The method developed for this work contributes to a better understanding of the "arms race" between immune defense and disease. The results could help to improve modern therapeutic approaches and were published in 'Immunity'.
Cancer cells differ from healthy body cells - by their appearance, by their behavior, by the genes that are active in them. Often this does not go unnoticed: the immune system registers that something is wrong and sends its troops to fight the tumor. However, this answer is often too weak to keep cancer at bay in the long term or even to destroy it. Scientists have therefore been trying to strengthen the immune system's response for many years.
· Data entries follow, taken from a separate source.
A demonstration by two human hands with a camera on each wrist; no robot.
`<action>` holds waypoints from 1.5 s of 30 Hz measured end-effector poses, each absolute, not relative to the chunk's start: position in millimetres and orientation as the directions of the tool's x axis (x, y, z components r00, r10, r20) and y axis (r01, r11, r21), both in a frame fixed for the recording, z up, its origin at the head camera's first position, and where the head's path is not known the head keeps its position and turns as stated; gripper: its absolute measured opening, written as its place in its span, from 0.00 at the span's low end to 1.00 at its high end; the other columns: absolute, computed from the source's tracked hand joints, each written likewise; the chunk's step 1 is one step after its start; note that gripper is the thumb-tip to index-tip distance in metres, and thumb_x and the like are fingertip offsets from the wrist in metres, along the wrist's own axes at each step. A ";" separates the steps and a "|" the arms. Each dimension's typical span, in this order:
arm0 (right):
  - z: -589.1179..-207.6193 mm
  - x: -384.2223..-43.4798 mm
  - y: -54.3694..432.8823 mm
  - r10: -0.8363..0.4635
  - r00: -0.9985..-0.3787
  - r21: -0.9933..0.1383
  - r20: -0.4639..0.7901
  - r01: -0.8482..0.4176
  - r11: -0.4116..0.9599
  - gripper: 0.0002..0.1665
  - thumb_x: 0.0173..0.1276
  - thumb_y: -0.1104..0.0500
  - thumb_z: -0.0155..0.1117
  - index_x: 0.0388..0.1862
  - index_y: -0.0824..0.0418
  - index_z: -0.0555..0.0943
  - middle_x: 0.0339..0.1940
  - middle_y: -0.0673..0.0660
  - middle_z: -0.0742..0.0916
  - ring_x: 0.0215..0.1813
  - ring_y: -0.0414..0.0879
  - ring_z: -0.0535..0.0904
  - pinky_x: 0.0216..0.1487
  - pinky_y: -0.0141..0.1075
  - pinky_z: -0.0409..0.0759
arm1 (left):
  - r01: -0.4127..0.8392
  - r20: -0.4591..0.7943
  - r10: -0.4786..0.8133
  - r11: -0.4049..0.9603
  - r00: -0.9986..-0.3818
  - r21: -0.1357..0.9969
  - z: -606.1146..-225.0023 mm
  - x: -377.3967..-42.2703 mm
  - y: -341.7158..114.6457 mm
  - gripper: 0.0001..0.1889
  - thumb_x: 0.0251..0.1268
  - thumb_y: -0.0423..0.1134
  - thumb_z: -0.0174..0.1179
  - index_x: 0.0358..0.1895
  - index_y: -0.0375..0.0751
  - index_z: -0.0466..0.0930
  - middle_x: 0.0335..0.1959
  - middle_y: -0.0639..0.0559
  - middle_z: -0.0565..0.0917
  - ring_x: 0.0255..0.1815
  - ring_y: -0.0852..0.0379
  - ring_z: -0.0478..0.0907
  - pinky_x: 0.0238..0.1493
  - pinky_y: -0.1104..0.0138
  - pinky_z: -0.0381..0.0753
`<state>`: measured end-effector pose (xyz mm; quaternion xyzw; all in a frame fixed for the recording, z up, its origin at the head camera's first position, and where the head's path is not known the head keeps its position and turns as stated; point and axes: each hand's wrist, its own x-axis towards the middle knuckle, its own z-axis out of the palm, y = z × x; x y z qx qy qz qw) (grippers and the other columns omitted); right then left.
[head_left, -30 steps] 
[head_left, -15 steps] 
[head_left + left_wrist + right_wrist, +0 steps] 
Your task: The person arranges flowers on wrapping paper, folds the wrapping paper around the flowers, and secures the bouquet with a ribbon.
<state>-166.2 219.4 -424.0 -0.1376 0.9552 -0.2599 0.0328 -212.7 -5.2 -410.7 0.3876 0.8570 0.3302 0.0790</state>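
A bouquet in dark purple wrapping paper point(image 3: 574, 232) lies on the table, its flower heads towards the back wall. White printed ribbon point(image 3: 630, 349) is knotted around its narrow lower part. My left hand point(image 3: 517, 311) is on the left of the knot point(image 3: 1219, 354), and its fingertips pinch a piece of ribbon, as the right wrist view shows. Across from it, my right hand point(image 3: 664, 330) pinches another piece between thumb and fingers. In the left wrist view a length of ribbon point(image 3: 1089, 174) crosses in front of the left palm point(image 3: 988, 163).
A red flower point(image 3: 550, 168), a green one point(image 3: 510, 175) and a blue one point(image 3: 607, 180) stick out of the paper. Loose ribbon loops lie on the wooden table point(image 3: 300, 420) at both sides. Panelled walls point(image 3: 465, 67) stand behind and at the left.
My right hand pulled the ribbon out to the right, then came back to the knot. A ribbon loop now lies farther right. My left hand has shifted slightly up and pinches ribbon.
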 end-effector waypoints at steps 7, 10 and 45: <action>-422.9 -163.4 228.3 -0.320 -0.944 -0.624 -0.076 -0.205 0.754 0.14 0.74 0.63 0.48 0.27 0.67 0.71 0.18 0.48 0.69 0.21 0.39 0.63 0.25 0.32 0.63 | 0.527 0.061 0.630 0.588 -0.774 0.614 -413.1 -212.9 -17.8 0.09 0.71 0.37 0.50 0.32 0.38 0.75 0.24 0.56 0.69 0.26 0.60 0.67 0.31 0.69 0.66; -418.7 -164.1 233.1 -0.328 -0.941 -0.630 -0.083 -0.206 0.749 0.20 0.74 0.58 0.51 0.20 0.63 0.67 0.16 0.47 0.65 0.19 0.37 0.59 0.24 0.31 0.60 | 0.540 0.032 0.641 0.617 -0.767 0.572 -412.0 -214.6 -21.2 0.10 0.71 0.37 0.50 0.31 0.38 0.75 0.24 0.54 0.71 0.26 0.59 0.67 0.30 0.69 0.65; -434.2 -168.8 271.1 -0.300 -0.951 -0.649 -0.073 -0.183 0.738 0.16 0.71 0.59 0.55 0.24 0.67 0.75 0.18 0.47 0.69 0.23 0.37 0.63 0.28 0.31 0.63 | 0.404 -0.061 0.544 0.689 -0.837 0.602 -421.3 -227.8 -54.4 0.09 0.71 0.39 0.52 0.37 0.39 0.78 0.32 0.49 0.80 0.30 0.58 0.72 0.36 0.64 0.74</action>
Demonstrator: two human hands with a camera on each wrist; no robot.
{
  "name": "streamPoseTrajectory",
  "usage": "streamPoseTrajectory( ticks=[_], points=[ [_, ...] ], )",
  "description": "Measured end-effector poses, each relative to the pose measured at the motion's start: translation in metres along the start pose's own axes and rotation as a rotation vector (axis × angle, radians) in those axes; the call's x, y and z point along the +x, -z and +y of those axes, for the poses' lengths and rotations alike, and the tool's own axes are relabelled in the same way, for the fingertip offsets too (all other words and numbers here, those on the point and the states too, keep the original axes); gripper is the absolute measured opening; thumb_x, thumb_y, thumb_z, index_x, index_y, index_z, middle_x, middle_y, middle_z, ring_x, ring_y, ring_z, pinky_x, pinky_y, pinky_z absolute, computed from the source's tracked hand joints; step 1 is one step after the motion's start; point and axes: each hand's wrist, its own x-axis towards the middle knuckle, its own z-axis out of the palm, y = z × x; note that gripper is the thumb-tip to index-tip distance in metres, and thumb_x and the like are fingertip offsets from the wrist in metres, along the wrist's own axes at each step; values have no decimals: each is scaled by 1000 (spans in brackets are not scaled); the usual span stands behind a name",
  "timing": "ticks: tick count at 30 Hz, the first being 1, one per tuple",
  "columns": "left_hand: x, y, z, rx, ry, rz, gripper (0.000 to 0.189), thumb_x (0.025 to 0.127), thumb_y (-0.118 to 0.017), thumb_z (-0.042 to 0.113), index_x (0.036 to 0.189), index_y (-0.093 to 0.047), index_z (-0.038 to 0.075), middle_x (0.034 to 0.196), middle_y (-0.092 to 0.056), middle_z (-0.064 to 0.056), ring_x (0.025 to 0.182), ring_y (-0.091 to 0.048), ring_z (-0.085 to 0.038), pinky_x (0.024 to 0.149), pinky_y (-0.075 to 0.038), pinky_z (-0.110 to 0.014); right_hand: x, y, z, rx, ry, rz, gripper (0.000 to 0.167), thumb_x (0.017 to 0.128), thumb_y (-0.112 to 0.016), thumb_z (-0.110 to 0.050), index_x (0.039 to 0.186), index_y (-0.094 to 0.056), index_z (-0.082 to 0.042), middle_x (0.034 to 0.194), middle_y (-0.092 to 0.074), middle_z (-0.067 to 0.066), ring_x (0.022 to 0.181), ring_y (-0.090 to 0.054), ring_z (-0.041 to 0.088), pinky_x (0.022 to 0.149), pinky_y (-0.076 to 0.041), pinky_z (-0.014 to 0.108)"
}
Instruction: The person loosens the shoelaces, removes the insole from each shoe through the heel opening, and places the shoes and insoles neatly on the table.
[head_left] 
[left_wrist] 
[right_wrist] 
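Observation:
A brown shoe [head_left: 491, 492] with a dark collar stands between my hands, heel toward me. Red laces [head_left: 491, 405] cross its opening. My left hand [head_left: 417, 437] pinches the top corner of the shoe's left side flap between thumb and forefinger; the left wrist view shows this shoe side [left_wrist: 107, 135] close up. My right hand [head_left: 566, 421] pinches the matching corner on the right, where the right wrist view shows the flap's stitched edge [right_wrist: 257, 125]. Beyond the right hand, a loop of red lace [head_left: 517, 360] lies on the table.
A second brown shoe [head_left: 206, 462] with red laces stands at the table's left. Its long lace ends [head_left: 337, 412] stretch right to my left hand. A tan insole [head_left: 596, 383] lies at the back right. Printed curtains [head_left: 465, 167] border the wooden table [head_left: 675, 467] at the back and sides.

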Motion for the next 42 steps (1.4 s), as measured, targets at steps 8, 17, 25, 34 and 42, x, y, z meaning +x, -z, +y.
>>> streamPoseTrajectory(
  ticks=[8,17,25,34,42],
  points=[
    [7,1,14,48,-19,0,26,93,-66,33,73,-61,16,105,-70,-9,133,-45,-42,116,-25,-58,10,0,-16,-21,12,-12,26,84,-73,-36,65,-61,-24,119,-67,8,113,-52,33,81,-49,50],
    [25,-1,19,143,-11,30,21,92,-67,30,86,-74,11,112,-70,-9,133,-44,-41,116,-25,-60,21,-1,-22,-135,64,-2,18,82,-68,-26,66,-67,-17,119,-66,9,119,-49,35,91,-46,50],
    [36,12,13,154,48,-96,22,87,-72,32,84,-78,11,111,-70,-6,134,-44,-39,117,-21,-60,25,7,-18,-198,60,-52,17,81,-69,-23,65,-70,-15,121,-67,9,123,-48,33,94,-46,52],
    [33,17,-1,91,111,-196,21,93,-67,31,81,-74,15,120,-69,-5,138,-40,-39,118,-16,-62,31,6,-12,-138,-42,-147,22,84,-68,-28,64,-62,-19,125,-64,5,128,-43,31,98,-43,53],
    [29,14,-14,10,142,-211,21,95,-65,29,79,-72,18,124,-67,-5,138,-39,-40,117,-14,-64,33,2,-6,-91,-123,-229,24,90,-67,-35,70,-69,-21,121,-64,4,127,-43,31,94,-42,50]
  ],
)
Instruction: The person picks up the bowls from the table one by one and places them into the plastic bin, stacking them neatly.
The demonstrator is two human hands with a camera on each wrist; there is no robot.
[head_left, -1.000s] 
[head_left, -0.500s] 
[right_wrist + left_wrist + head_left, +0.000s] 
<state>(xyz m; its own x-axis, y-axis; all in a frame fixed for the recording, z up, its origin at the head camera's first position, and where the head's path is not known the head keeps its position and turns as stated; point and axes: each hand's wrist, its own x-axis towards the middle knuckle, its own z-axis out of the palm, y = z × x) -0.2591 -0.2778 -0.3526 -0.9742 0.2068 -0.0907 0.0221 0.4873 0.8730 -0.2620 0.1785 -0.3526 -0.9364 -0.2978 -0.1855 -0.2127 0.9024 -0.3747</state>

Many tumors have developed strategies that can help them escape the immune system. "In our study, we examined what these strategies look like and what they depend on," explains Dr. Maike Effern from the Institute of Experimental Oncology at the University Hospital Bonn. "We focused on melanoma cells, i.e. black skin cancer."
"When T cells were directed against genes that are responsible for melanoma-typical traits, we observed that the cancer cells changed their appearance and suppressed these genes over time," explains Effern's colleague Dr. Nicole Glodde. "So they hid from the immune system."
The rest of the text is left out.